Présenté la semaine dernière aux députés, le projet de loi de finances (PLF), établissant le budget pour l’année 2026, entre en commission des Finances de l’Assemblée nationale pour le début de son examen.
Des travaux qui devraient être rugueux au Palais-Bourbon. Les parlementaires ont déposé 1.710 amendements sur cette première partie du budget qui concerne les «recettes de l’Etat». De nombreux débats sont à prévoir, au sujet notamment de l’imposition des hauts revenus, les niches fiscales ou encore la fiscalité environnementale.
Les députés devront cependant respecter un calendrier précis. En effet, l’article 47 de la Constitution prévoit que le projet de loi de finances soit examiné dans un délai de 70 jours.

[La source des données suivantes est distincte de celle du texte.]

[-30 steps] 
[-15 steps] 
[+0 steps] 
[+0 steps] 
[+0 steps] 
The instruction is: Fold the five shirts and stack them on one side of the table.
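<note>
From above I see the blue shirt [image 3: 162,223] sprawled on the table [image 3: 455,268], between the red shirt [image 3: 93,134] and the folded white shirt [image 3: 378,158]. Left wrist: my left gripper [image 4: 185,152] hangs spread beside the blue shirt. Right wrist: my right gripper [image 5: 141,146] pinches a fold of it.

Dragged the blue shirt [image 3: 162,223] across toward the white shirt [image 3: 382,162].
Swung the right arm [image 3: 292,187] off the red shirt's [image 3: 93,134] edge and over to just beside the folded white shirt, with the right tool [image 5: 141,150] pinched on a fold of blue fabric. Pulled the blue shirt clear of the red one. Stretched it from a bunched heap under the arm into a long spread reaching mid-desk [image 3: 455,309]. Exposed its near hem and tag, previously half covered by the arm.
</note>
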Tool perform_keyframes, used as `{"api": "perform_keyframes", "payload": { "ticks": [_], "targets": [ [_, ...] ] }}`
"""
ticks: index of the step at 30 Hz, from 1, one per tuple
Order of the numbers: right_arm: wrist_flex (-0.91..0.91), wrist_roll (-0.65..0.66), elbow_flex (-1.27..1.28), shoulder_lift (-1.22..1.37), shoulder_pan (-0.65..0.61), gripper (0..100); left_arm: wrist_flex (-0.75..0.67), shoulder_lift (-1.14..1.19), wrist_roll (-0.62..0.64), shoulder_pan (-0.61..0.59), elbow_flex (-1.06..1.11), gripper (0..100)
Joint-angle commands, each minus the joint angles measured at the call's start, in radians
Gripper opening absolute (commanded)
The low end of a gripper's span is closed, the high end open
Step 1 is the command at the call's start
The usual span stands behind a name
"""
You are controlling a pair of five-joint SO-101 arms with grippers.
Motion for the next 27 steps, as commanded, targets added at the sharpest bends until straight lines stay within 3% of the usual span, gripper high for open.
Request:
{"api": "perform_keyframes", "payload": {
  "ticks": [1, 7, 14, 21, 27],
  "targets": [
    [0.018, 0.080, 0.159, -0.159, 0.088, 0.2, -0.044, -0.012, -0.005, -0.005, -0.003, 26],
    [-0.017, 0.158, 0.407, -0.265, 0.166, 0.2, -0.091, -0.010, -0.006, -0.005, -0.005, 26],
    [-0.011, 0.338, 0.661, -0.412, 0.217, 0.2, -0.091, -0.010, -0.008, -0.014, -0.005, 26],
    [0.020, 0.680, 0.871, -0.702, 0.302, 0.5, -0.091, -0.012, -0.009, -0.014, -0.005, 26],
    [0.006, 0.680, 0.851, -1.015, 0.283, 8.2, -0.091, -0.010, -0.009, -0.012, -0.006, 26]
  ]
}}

Un premier vote le 4 novembre
Dans un calendrier serré, le projet de loi poursuivra son chemin parlementaire dans l’Hémicycle de l’Assemblée nationale, à partir du vendredi 24 octobre. Le premier scrutin est, quant à lui, attendu le mardi 4 novembre. A cette même date, le projet de loi de financement de la Sécurité sociale (PLFSS) doit être examiné par les députés, en vue d’un vote le 12 novembre.
Le projet de loi de finances poursuivra sa navette parlementaire au Sénat, où il sera à nouveau voté. Le texte passera ensuite devant une commission mixte paritaire, composée de sept sénateurs et de sept députés, qui doit aboutir à une conciliation.
La lecture définitive est ensuite votée à l’Assemblée nationale. Le projet de loi de finances doit être adopté à la mi-décembre.
Le Conseil constitutionnel dispose par la suite de huit jours pour donner son avis, avant que le président de la République ne promulgue le texte et qu’il soit publié au Journal officiel, avant le 31 décembre.